(EXERCISE INSTRUCTIONS): Print out the full listing, exactly.

----

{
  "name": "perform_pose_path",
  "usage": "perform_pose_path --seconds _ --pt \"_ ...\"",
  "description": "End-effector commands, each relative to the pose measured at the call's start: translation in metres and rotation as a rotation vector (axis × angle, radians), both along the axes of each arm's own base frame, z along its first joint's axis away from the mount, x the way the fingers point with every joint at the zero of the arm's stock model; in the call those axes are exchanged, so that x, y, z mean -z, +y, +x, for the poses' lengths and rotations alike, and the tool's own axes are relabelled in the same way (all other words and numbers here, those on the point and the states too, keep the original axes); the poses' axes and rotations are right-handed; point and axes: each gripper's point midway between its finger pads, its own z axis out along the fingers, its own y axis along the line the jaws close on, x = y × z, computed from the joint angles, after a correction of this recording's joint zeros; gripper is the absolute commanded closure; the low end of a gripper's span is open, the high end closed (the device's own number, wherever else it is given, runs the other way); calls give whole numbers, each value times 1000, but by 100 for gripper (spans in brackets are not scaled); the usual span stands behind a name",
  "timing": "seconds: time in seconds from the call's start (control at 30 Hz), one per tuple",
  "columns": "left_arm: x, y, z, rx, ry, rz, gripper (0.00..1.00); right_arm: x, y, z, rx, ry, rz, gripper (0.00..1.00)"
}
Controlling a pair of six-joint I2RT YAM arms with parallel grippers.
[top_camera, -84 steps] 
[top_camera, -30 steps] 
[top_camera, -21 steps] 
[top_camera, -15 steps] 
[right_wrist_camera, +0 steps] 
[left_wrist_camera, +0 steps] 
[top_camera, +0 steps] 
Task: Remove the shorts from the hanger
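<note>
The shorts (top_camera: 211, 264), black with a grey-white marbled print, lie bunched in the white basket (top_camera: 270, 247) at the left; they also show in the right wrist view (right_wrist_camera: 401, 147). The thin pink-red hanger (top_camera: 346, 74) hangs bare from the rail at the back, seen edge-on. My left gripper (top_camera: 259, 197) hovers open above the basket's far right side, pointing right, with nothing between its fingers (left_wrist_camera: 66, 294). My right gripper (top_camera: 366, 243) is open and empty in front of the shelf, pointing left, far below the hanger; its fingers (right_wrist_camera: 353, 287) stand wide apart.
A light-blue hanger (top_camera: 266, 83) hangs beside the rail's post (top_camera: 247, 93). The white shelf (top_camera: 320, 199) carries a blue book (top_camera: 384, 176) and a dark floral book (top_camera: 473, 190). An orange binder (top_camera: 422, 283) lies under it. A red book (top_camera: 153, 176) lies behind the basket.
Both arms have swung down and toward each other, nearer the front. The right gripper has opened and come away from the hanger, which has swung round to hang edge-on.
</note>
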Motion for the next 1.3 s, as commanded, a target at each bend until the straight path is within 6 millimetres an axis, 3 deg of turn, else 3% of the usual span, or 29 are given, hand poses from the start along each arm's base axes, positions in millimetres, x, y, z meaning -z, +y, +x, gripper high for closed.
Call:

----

(EXERCISE RESPONSE):
{
  "name": "perform_pose_path",
  "usage": "perform_pose_path --seconds _ --pt \"_ ...\"",
  "description": "End-effector commands, each relative to the pose measured at the call's start: translation in metres and rotation as a rotation vector (axis × angle, radians), both along the axes of each arm's own base frame, z along its first joint's axis away from the mount, x the way the fingers point with every joint at the zero of the arm's stock model; in the call those axes are exchanged, so that x, y, z mean -z, +y, +x, for the poses' lengths and rotations alike, and the tool's own axes are relabelled in the same way (all other words and numbers here, those on the point and the states too, keep the original axes); the poses' axes and rotations are right-handed; point and axes: each gripper's point midway between its finger pads, its own z axis out along the fingers, its own y axis along the line the jaws close on, x = y × z, computed from the joint angles, after a correction of this recording's joint zeros; gripper is the absolute commanded closure; the low end of a gripper's span is open, the high end closed (the device's own number, wherever else it is given, runs the other way); calls give whole numbers, each value times 1000, but by 100 for gripper (spans in brackets are not scaled); the usual span stands behind a name",
  "timing": "seconds: time in seconds from the call's start (control at 30 Hz), one per tuple",
  "columns": "left_arm: x, y, z, rx, ry, rz, gripper (0.00..1.00); right_arm: x, y, z, rx, ry, rz, gripper (0.00..1.00)"
}
Controlling a pair of six-joint I2RT YAM arms with parallel grippers.
[top_camera, -84 steps] 
[top_camera, -30 steps] 
[top_camera, -21 steps] 
[top_camera, -15 steps] 
[right_wrist_camera, +0 steps] 
[left_wrist_camera, +0 steps] 
[top_camera, +0 steps] 
Task: Remove the shorts from the hanger
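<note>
The shorts (top_camera: 211, 264), black with a grey-white marbled print, lie bunched in the white basket (top_camera: 270, 247) at the left; they also show in the right wrist view (right_wrist_camera: 401, 147). The thin pink-red hanger (top_camera: 346, 74) hangs bare from the rail at the back, seen edge-on. My left gripper (top_camera: 259, 197) hovers open above the basket's far right side, pointing right, with nothing between its fingers (left_wrist_camera: 66, 294). My right gripper (top_camera: 366, 243) is open and empty in front of the shelf, pointing left, far below the hanger; its fingers (right_wrist_camera: 353, 287) stand wide apart.
A light-blue hanger (top_camera: 266, 83) hangs beside the rail's post (top_camera: 247, 93). The white shelf (top_camera: 320, 199) carries a blue book (top_camera: 384, 176) and a dark floral book (top_camera: 473, 190). An orange binder (top_camera: 422, 283) lies under it. A red book (top_camera: 153, 176) lies behind the basket.
Both arms have swung down and toward each other, nearer the front. The right gripper has opened and come away from the hanger, which has swung round to hang edge-on.
</note>
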Motion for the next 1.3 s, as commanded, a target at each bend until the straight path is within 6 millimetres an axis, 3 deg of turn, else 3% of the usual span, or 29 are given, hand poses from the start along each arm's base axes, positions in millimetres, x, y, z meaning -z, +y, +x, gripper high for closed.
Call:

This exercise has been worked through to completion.